Au cœur du quartier latin, dans ce plein essor de l’Université de Paris, se tenaient au XIIIe siècle les cours dans les collèges des maîtres ès arts, qu’on désigne aujourd’hui de facultés de lettres et de sciences.
Autour de l’année 1270, l’âme humaine est le sujet prioritaire de tous les débats. C’est le point d’affrontement entre les théologiens augustiniens, dits traditionnels, et ceux qui s’inspirent de la philosophie d’Aristote, qualifiée de rationaliste.
Saint Bonaventure s’est prononcé contre cette « philosophie séparée », « rationaliste », des maîtres ès arts, à laquelle, de l’avis de Bonaventure, son frère Thomas d’Aquin avait trop concédé. Tant et si bien que, en décembre 1270, treize propositions inspirées de la philosophie aristotélicienne, défendues par Averroès, ont été condamnées.
Les maîtres de l’Université contestaient la légitimité des Ordres mendiants auxquels étaient rattachés nos deux théologiens, Bonaventure dans le sillage de François d’Assise, et Thomas dans celui de Dominique.
Les ordres mendiants auxquels appartiennent nos deux penseurs (franciscain et dominicain) introduisirent dès leur apparition une rupture radicale dans l’espace ecclésial. François d’Assise déclara au pape Innocent III : « De règle, je n’en ai point, ma seule règle, c’est l’Évangile ». Le moine franciscain se fait itinérant. Il sort de son monastère. François d’Assise fait éclater la clôture du monastère. Le cloître, c’est le monde. Bonaventure entend prendre pour modèle la vie du Christ. François d’Assisse avait donné l’exemple. Le théologien franciscain justifie et rend intelligible une expérience de la recherche de Dieu qui est celle de son ordre.
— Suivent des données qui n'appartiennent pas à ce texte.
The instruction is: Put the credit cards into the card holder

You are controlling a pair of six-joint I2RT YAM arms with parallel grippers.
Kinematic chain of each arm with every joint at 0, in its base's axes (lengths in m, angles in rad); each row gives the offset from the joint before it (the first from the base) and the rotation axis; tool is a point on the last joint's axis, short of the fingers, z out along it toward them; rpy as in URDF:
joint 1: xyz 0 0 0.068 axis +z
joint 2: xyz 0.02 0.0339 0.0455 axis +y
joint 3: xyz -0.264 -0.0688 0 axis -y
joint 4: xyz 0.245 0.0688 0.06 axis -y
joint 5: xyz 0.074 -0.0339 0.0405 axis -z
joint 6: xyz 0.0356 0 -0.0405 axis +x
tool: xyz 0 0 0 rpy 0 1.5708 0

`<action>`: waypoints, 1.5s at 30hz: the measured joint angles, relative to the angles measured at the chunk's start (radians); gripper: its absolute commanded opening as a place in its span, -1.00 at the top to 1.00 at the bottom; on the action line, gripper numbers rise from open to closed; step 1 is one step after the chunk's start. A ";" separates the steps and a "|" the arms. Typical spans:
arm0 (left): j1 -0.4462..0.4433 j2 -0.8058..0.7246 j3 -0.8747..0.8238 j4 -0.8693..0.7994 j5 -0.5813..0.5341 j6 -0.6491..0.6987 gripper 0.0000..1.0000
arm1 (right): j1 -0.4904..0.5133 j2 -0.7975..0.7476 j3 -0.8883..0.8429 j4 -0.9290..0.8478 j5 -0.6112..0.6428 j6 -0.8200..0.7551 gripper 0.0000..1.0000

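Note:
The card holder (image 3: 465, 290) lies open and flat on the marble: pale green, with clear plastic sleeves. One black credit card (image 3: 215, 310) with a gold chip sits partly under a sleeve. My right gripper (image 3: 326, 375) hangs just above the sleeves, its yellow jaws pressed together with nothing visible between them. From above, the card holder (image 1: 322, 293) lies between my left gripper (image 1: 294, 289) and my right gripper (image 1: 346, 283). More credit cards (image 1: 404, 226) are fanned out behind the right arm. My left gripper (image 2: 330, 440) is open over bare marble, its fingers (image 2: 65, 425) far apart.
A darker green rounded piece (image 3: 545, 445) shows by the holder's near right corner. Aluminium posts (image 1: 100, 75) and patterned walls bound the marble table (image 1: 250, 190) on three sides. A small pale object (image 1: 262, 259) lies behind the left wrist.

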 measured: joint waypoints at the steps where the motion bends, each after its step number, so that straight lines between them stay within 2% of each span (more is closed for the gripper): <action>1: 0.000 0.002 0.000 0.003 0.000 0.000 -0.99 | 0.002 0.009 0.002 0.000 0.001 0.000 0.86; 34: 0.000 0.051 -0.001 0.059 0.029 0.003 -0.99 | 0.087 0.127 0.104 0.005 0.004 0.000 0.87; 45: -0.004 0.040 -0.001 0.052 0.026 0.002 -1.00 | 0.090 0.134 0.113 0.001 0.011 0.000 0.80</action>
Les Dominicains, eux, sont cause d’une rupture aussi forte. Avant eux, seuls les évêques et les prêtres séculiers pouvaient prêcher. Pas les moines. Les moines prient. En se faisant « prêcheurs » les Dominicains volent en quelque sorte aux séculiers leur charge propre. Dominique, lui, a l’intuition, non d’abord de la pauvreté, mais de la parole.
Bonaventure conçoit la philosophie en lui accordant d’être vraie dans son domaine. Mais il se méfie de l’esprit altéré par le péché qui l’empêche de parvenir en toute sûreté jusqu’à la vérité. Il laisse en somme peu de place à la philosophie à laquelle il ne concède aucune autonomie.